* **Exercise aim**
Below are lines of data; give the number of them that contain "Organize", and only that.

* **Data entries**
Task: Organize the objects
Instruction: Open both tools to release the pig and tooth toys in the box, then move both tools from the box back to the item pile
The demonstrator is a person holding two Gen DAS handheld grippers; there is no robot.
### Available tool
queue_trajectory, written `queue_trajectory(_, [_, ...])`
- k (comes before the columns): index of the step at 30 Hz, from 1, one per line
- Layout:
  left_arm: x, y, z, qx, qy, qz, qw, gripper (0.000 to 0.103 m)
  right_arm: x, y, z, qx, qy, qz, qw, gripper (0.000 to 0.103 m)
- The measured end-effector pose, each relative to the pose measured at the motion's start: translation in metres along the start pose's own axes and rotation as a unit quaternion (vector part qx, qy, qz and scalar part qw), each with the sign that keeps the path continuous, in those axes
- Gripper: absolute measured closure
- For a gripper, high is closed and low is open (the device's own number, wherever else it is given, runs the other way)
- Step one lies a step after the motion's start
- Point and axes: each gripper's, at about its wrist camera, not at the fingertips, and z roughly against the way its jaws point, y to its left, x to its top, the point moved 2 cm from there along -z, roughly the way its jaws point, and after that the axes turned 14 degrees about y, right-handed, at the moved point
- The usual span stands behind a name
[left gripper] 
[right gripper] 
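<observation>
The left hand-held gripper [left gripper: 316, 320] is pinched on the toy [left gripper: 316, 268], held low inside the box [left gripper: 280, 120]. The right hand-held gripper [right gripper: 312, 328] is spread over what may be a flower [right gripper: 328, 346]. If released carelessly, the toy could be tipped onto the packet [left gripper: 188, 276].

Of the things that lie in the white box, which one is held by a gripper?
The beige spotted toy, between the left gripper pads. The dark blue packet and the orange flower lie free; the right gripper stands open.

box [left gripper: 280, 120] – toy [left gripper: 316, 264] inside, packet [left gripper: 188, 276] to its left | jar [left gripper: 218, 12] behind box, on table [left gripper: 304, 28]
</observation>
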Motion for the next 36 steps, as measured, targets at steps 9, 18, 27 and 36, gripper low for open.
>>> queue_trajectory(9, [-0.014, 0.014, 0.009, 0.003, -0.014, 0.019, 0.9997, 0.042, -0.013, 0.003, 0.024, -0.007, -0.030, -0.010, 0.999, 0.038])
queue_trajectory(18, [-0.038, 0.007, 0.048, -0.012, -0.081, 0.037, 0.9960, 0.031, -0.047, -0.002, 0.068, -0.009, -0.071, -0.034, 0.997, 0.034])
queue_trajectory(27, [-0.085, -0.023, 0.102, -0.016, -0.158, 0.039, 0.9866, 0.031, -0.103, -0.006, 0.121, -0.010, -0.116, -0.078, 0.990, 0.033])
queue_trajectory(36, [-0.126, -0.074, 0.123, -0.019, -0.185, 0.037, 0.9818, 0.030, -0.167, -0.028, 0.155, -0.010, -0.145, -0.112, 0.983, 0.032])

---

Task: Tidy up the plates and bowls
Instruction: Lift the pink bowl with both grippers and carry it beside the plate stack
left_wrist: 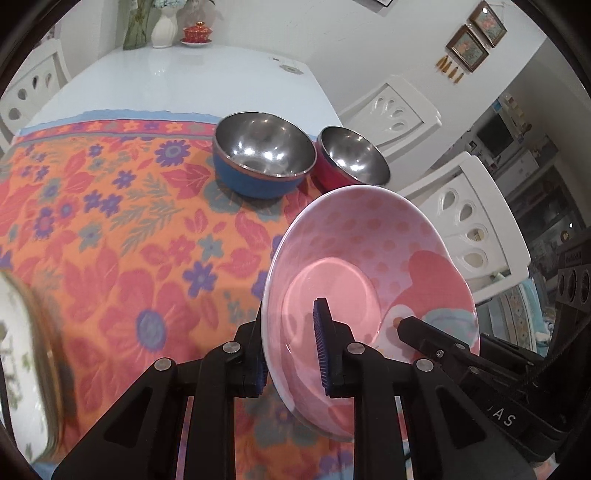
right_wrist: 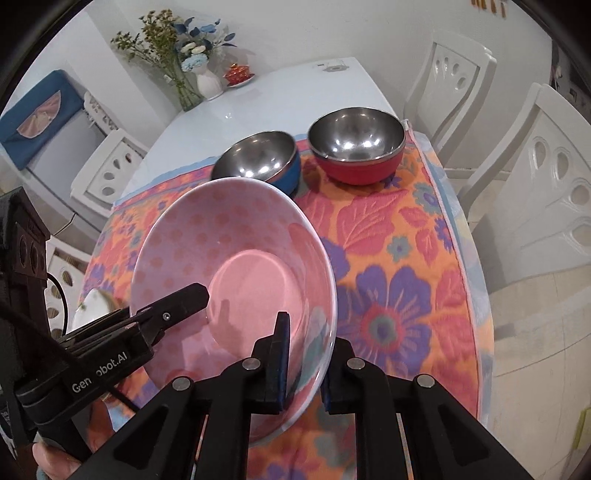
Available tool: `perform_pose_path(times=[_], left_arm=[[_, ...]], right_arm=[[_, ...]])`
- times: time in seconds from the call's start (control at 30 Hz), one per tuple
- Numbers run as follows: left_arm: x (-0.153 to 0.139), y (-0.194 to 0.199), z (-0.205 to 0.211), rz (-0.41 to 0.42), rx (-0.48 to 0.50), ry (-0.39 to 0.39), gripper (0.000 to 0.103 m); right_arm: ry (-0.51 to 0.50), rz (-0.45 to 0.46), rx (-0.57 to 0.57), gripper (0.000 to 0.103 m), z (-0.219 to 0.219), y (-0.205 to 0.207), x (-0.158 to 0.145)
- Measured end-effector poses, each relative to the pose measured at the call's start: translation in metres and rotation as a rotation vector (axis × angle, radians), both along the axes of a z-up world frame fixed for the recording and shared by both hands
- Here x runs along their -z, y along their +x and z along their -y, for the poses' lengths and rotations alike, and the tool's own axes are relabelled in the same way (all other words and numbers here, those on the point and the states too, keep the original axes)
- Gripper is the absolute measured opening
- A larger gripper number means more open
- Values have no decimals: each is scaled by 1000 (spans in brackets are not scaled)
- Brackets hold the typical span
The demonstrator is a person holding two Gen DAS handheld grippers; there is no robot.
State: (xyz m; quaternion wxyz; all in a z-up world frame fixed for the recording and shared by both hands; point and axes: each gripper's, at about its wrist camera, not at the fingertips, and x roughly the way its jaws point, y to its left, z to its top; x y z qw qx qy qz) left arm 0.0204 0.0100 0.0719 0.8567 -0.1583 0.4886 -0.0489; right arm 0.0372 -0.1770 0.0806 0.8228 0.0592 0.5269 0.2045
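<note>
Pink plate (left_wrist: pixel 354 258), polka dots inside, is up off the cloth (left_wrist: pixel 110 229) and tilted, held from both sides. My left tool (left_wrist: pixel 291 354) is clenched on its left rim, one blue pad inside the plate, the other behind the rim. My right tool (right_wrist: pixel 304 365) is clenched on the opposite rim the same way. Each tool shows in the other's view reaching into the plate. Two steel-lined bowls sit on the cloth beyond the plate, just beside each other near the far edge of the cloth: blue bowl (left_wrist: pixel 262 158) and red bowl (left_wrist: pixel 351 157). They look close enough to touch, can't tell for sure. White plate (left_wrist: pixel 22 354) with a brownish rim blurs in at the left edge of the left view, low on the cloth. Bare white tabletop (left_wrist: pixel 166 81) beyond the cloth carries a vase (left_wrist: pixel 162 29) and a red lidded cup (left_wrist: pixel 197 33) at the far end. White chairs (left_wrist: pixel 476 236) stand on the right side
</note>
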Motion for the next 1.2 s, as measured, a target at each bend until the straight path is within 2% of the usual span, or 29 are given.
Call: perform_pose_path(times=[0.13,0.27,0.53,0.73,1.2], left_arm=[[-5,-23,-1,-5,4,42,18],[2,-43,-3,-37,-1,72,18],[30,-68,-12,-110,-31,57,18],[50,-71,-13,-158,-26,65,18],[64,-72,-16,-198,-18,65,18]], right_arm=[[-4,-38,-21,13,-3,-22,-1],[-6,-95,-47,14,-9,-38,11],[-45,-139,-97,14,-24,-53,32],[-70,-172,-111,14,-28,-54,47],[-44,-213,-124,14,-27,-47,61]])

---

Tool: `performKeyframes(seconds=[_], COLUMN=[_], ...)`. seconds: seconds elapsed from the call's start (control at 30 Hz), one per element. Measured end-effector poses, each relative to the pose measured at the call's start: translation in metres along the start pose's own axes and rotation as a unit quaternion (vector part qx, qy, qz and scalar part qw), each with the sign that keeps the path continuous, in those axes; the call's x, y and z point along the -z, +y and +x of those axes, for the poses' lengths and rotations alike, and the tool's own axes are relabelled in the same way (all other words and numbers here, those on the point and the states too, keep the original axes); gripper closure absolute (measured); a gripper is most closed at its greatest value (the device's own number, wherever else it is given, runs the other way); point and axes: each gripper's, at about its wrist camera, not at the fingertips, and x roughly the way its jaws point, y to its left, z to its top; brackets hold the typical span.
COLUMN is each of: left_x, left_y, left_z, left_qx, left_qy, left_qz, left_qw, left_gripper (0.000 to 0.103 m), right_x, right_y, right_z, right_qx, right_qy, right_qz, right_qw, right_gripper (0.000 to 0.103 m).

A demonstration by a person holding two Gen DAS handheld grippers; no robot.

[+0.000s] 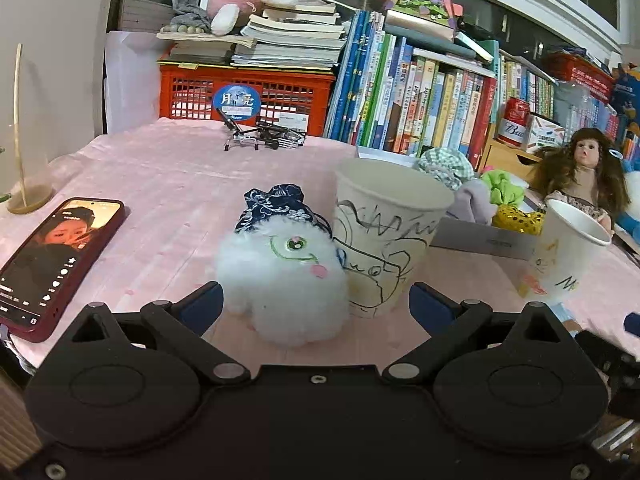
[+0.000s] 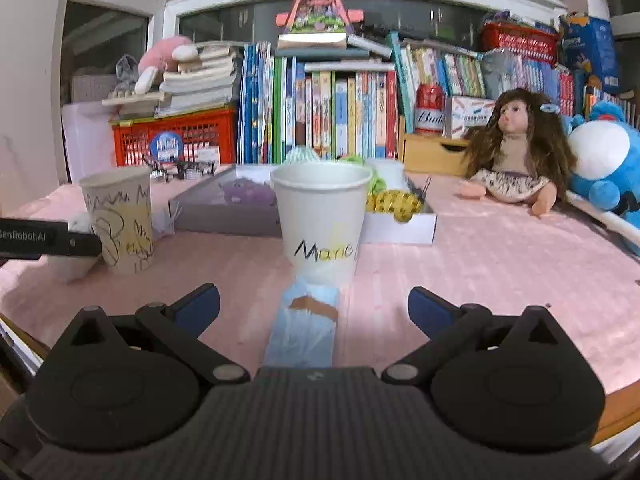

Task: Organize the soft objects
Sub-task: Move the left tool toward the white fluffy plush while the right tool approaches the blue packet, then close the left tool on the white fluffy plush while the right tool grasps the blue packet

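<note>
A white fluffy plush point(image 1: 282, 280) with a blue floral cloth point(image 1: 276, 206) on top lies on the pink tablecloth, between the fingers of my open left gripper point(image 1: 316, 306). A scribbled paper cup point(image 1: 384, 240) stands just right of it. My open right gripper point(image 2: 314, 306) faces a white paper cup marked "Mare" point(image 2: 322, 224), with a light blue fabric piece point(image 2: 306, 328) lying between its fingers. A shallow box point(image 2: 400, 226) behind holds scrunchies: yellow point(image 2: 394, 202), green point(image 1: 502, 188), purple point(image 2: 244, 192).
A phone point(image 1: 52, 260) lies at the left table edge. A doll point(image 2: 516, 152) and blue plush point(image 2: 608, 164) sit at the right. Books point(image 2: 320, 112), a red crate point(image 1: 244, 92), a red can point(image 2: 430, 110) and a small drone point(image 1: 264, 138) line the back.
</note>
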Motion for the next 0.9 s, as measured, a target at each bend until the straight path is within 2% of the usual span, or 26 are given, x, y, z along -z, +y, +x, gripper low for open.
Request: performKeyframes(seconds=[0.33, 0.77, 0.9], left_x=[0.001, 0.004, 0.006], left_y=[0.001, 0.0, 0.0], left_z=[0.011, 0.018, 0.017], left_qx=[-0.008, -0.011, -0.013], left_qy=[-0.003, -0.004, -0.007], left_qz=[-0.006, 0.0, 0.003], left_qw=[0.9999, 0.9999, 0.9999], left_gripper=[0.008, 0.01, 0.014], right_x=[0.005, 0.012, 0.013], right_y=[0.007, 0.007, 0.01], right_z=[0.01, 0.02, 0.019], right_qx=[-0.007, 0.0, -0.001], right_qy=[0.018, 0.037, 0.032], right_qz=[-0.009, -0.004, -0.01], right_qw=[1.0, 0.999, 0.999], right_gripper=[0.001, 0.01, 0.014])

* **Reply**
2